_Exercise details_. In the entries below, the lines from the one with "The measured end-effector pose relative" through the one with "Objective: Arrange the" are to be copied exactly; both ends count.

━━━━━ Records to process ━━━━━

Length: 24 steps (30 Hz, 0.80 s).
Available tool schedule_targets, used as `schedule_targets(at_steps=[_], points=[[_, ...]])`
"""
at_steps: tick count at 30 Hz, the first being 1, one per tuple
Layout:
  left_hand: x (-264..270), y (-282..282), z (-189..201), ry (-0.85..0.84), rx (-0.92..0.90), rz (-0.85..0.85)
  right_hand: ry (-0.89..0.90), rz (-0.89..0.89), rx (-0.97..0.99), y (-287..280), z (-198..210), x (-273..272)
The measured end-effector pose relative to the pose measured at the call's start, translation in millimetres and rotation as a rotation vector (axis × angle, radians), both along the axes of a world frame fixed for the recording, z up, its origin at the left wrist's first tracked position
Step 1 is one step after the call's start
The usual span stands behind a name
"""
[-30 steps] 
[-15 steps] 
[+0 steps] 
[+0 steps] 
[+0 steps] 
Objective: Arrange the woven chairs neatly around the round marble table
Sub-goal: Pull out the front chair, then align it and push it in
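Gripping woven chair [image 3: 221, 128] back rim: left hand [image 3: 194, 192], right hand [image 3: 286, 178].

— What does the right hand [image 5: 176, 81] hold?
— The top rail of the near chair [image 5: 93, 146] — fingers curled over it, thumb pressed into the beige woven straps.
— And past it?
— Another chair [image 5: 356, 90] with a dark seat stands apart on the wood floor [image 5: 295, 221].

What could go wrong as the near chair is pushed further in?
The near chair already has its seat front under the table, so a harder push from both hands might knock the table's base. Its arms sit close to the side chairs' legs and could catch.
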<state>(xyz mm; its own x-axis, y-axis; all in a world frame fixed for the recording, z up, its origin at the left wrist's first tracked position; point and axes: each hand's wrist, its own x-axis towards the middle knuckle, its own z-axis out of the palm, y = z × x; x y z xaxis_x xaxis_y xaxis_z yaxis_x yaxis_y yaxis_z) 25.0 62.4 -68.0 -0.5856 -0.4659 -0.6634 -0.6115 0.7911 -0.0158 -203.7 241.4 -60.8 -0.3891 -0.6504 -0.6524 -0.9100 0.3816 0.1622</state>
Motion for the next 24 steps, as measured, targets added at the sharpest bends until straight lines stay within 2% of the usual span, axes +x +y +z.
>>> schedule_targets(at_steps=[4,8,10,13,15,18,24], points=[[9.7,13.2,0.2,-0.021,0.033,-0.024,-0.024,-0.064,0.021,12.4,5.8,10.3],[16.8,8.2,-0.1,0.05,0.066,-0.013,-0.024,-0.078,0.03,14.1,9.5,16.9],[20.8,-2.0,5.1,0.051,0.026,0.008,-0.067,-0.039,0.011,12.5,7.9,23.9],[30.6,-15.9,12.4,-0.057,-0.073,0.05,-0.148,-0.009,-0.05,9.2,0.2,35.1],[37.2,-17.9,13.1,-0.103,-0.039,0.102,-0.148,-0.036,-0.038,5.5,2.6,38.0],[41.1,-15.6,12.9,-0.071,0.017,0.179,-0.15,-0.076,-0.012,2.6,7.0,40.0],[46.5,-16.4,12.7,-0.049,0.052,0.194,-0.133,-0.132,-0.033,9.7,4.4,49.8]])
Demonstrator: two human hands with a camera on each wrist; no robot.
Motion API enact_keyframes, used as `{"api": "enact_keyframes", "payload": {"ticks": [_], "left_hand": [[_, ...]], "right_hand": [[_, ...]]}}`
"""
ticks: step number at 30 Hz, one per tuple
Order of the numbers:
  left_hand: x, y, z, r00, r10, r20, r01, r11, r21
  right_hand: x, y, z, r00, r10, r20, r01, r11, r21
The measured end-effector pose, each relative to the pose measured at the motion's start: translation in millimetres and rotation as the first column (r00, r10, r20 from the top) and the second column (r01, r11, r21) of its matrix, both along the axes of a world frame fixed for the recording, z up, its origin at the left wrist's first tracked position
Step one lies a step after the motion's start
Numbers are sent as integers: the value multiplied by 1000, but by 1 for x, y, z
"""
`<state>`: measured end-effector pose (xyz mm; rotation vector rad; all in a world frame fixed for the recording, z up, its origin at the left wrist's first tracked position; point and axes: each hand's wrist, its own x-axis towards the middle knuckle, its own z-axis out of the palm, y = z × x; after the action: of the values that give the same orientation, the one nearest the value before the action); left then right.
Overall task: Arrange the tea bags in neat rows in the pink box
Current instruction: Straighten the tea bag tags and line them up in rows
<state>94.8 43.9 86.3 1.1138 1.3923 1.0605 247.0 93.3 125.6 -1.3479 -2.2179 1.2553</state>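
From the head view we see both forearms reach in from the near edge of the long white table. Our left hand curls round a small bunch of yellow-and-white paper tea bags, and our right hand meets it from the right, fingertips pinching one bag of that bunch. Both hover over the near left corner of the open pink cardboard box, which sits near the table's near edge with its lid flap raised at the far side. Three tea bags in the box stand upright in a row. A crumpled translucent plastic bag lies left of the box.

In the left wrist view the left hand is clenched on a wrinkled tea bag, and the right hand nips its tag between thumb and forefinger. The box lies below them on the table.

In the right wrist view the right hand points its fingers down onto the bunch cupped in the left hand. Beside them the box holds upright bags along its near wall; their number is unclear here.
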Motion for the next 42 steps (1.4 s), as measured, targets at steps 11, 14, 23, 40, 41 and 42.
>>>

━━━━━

_Exercise solution_.
The measured end-effector pose relative to the pose measured at the call's start, translation in millimetres and rotation as a rotation vector (axis × angle, radians), both along the axes of a world frame fixed for the recording, z up, its origin at the left wrist's first tracked position
Step 1 is one step after the call's start
The usual span stands behind a name
"""
[-30 steps] 
[-15 steps] 
[+0 steps] 
[+0 steps] 
[+0 steps] 
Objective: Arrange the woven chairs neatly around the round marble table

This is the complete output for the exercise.